**** DATA SHOWN ****
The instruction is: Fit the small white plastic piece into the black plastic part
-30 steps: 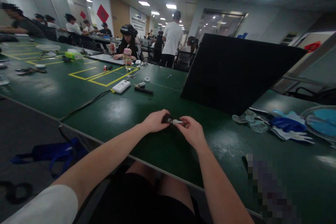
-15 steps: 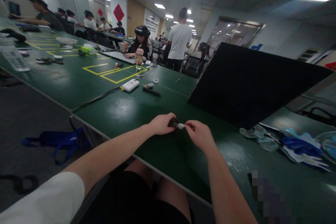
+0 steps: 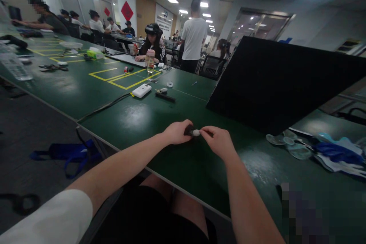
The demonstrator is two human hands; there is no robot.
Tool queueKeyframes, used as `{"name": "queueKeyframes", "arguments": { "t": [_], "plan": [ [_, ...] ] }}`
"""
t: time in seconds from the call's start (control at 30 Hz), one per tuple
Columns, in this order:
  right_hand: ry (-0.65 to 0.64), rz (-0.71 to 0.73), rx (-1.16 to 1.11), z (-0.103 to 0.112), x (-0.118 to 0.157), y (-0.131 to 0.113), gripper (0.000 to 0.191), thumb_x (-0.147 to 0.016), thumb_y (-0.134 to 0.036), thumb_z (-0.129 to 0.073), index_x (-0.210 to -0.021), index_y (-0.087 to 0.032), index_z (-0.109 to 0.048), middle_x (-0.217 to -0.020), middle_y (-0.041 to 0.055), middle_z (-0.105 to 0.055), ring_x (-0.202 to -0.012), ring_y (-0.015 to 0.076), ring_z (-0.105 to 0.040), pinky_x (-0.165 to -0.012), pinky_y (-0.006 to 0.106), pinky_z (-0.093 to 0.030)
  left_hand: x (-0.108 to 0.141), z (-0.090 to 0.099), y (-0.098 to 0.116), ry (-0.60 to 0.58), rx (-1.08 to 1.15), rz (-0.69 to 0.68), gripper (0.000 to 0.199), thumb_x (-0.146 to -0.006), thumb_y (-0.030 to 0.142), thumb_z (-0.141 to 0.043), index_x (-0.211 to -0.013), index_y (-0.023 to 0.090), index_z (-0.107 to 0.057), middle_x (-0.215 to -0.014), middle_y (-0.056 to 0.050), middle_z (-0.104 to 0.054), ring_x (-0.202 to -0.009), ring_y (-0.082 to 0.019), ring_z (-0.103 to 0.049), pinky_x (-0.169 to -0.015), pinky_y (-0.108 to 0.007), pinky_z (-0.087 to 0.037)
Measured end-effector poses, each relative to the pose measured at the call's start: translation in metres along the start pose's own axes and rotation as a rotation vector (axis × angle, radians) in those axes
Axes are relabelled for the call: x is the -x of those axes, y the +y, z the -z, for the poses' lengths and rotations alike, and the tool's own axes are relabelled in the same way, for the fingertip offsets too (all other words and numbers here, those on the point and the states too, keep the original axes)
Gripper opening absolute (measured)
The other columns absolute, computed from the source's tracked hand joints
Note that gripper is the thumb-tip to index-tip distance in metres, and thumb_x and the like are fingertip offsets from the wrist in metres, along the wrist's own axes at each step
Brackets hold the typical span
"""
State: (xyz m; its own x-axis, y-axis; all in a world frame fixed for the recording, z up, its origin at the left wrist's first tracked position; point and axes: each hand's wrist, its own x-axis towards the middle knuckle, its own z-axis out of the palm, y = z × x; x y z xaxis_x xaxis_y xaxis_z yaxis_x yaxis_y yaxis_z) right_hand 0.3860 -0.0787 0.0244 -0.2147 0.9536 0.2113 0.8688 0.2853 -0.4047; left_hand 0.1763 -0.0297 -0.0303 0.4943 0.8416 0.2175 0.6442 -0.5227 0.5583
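Above the green tabletop, my left hand is closed around a small dark object. A whitish lump sticks out of its right end, too small to identify. My right hand is closed in a pinch, thumb and forefinger at the right side of that lump. My fingers hide most of the dark object, so its kind does not show.
A large black panel leans at the right. Clear plastic pieces and blue-and-white gloves lie beside it. Ahead are a white device, a black bar and a pink-lidded bottle. A person sits opposite.
Both hands stay together around the small object, with only slight finger movement. The view has shifted slightly, so the black panel and the gloves appear further right.
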Motion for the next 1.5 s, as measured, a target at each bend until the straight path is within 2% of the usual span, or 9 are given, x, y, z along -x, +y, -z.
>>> {"name": "queueKeyframes", "arguments": {
  "t": [0.17, 0.37, 0.6, 0.8, 0.93, 1.03, 1.13, 1.3, 1.5],
  "plan": [
    [0.126, 0.007, -0.029, -0.002, 0.013, 0.010, 0.024, -0.093, -0.040, -0.057, -0.099, -0.024, -0.074, -0.093, 0.0033, -0.073, -0.080, 0.0205, -0.065, -0.070, 0.034, -0.047, -0.001, -0.002, 0.001, 0.004, 0.016, -0.004, 0.049, -0.080, 0.040, -0.067, -0.124, 0.027, -0.051, -0.103, -0.004, -0.071, -0.089, -0.023, -0.069, -0.077, -0.034, -0.053],
    [0.118, -0.018, 0.065, -0.012, 0.016, 0.007, 0.025, -0.097, -0.040, -0.053, -0.095, -0.024, -0.071, -0.088, 0.0042, -0.071, -0.076, 0.0197, -0.062, -0.067, 0.033, -0.044, -0.001, -0.006, 0.000, 0.011, 0.022, -0.010, 0.049, -0.079, 0.039, -0.069, -0.123, 0.027, -0.051, -0.103, -0.003, -0.071, -0.089, -0.022, -0.069, -0.078, -0.033, -0.054],
    [0.124, -0.057, -0.034, -0.021, 0.015, 0.011, 0.026, -0.097, -0.043, -0.053, -0.092, -0.024, -0.071, -0.083, 0.0021, -0.070, -0.071, 0.0174, -0.062, -0.063, 0.031, -0.044, -0.001, -0.008, 0.000, 0.033, 0.003, -0.009, 0.046, -0.079, 0.040, -0.069, -0.120, 0.027, -0.052, -0.101, -0.002, -0.072, -0.089, -0.022, -0.070, -0.075, -0.032, -0.054],
    [0.205, -0.143, -0.020, -0.029, 0.013, 0.017, 0.039, -0.097, -0.053, -0.049, -0.085, -0.023, -0.070, -0.075, 0.0023, -0.068, -0.063, 0.0166, -0.060, -0.058, 0.030, -0.043, -0.002, -0.011, -0.003, 0.044, 0.018, 0.006, 0.047, -0.079, 0.041, -0.069, -0.121, 0.028, -0.052, -0.098, -0.002, -0.072, -0.086, -0.021, -0.070, -0.074, -0.031, -0.053],
    [0.230, -0.120, -0.025, -0.035, 0.013, 0.017, 0.038, -0.096, -0.053, -0.050, -0.086, -0.022, -0.069, -0.076, 0.0031, -0.069, -0.065, 0.0174, -0.061, -0.058, 0.030, -0.044, -0.002, -0.011, -0.004, 0.049, 0.041, 0.001, 0.047, -0.079, 0.045, -0.069, -0.120, 0.028, -0.054, -0.094, -0.002, -0.072, -0.083, -0.021, -0.070, -0.072, -0.031, -0.053],
    [0.208, -0.110, -0.036, -0.038, 0.013, 0.016, 0.034, -0.096, -0.050, -0.051, -0.088, -0.023, -0.069, -0.080, 0.0028, -0.070, -0.067, 0.0170, -0.062, -0.060, 0.030, -0.045, -0.001, -0.008, -0.003, 0.029, 0.075, -0.011, 0.047, -0.079, 0.045, -0.069, -0.120, 0.027, -0.055, -0.093, -0.002, -0.072, -0.082, -0.021, -0.070, -0.072, -0.031, -0.053],
    [0.146, -0.203, -0.049, -0.039, 0.010, 0.016, 0.036, -0.094, -0.054, -0.053, -0.084, -0.023, -0.069, -0.076, 0.0026, -0.069, -0.063, 0.0164, -0.060, -0.056, 0.028, -0.043, -0.001, -0.006, -0.001, 0.012, 0.095, -0.006, 0.048, -0.079, 0.044, -0.070, -0.121, 0.027, -0.055, -0.095, -0.002, -0.073, -0.084, -0.021, -0.071, -0.073, -0.032, -0.054],
    [0.069, -0.317, -0.127, -0.035, 0.007, 0.018, 0.066, -0.091, -0.075, -0.037, -0.062, -0.020, -0.062, -0.059, 0.0042, -0.061, -0.051, 0.0151, -0.052, -0.050, 0.028, -0.037, -0.001, -0.007, -0.001, -0.010, 0.123, 0.001, 0.050, -0.080, 0.042, -0.070, -0.124, 0.026, -0.053, -0.105, -0.004, -0.073, -0.093, -0.023, -0.071, -0.080, -0.035, -0.054],
    [0.297, -0.376, -0.323, -0.023, 0.012, 0.024, 0.076, -0.090, -0.081, -0.019, -0.054, -0.021, -0.049, -0.052, 0.0033, -0.052, -0.045, 0.0135, -0.045, -0.048, 0.028, -0.035, -0.001, -0.007, -0.003, -0.030, 0.109, -0.010, 0.051, -0.081, 0.042, -0.069, -0.126, 0.026, -0.052, -0.104, -0.004, -0.072, -0.090, -0.022, -0.070, -0.079, -0.035, -0.054]
  ]
}}
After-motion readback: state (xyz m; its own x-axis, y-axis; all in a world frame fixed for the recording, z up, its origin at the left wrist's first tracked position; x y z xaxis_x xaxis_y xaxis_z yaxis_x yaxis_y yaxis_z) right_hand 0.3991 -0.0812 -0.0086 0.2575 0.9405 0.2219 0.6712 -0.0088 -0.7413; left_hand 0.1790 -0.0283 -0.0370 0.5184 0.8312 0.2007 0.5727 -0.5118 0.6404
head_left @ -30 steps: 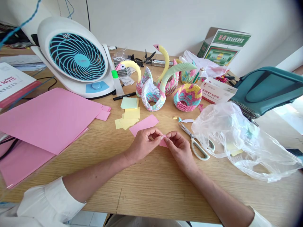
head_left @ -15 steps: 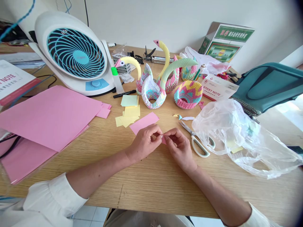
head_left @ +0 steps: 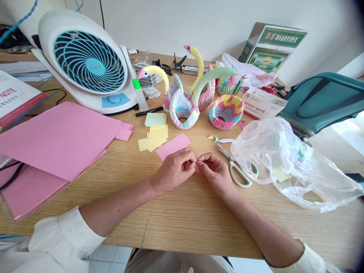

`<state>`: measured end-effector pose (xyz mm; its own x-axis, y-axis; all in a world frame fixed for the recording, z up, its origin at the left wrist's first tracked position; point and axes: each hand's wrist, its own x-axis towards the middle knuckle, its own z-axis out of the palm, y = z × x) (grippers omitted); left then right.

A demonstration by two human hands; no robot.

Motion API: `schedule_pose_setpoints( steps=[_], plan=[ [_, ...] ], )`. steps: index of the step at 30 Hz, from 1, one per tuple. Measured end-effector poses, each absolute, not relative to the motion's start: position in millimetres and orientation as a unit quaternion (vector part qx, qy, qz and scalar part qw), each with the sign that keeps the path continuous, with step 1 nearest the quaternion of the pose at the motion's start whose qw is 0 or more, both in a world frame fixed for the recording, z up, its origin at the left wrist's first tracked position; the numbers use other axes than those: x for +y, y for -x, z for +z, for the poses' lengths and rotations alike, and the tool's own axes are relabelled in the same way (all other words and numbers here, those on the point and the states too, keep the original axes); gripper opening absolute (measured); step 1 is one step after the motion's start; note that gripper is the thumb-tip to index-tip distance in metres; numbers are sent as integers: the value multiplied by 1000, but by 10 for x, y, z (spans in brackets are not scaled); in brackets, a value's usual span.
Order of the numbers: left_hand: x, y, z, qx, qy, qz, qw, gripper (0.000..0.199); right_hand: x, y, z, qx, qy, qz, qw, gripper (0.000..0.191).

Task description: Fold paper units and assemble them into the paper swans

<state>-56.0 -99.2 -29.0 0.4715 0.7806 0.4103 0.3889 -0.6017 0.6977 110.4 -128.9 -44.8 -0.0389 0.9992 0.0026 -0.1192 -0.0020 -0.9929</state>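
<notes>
1. Since the earlier frame, my fingertips have closed in: my left hand and right hand now meet at the middle of the wooden table, with no gap showing between them.
2. Both hands are narrow pinches, holding a small piece of pink paper between them. My fingers hide most of it, and only a sliver shows below the fingertips, so I cannot tell how it is folded.
3. That paper is held just above the tabletop, in front of me.
4. Just beside my left hand, a pink paper strip lies flat and tilted on the table.
5. Near my right hand, white-handled scissors lie with their blades pointing away from the plastic bag, which touches their handles.
6. Past the pink strip are loose yellow sticky notes, with a green sticky note above them. Pink card sheets lie to my left.
7. Farther ahead stand an origami swan and an origami bowl, both well apart from my hands.
</notes>
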Motion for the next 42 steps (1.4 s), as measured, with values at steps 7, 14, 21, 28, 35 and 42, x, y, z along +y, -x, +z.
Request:
schedule_pose_setpoints(
  steps=[7,14,21,28,35,42],
  plan=[
    [-980,541,-304,364,-797,387,287,15,-1275,-1116,-472,-480,464,539,514,24],
    [-993,535,-302,383,-763,382,354,11,-1264,-1129,-457,-474,466,544,512,29],
    [-995,530,-285,397,-720,377,426,9,-1281,-1114,-414,-493,458,536,510,27],
    [-989,517,-269,404,-657,388,504,12,-1287,-1095,-449,-493,457,555,490,28],
    [-936,544,-213,392,-609,343,599,19,-1298,-1126,-478,-526,473,512,487,25],
    [-880,539,-264,393,-602,332,611,22,-1323,-1121,-443,-548,488,490,471,23]
  ],
)
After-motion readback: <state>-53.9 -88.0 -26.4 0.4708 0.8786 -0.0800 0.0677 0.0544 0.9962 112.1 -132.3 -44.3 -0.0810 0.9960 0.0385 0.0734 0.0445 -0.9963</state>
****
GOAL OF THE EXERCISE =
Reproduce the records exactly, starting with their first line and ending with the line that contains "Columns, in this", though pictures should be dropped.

FINISHED TASK =
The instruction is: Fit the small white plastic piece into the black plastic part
-30 steps: 
-15 steps: 
+0 steps: 
The demonstrator is two human hands; there is no robot.
Tool queueKeyframes, used as `{"name": "queueKeyframes", "arguments": { "t": [_], "plan": [ [_, ...] ] }}`
"""
t: time in seconds from the call's start (control at 30 Hz), one per tuple
Columns, in this order:

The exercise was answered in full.